Basically, in my experience at Harry's, Gary's presentation, and tasting at Walter's is that there are good mangoes and elite mangoes (queue the elitism whispers)
When one discovers a truly elite mango, it no longer matters whether it will win the day....they're so good that you realize you want that in your life. Thus, great old varieties like Glenn, Haden, etc are no less appetizing than they always were, but no longer necessitate being planted out in one's yard IMO. The idea isn't to make sure you have the king, but to make sure you have all kings planted out. Having a yard with maha chanok, angie, lemon zest, coconut cream, sweet tart, fruit punch, and the like would make every summer that much better...no joke, these new mangoes are SO intense.

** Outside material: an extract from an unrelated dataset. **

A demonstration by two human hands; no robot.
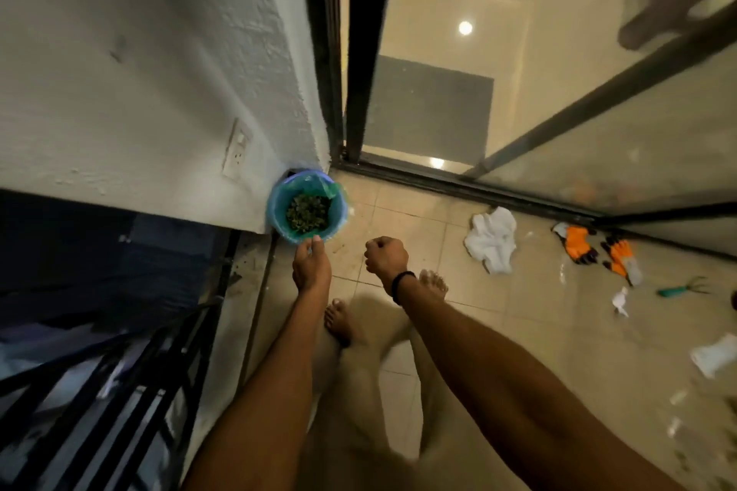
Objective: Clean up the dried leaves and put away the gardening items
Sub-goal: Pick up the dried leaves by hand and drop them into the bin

If one had a tasting of say the imaginary top 10 varieties on Earth, they would be impossible to rank. How would you rank coconut cream against lemon zest? Fruit punch against sweet tart. Plus, one of the world's best mangoes would finish last, yet likely be better-tasting than what most ppl on Earth will be planting
So, for me, I am now going to tastings with the idea of getting to either 1. try how good a variety I have tasted before is on that day/year/ripeness 2. Find out which mangoes don't make the cut, sort to determine which varieties are truly the best for my family's tastes and 3. to get a general idea what a variety tastes like, even if I have no intentions of planting it out. As previously stated in another thread, I had 3 mangoes yesterday (Fruit Punch, Seacrest, Sweet Tart) and 3 last week (PPK, Maha chanok, angie) that all got me to say: "Wow, I think that's the best mango I have ever tasted!" Can't even imagine trying to further sort them out---when they are all outstanding on their own.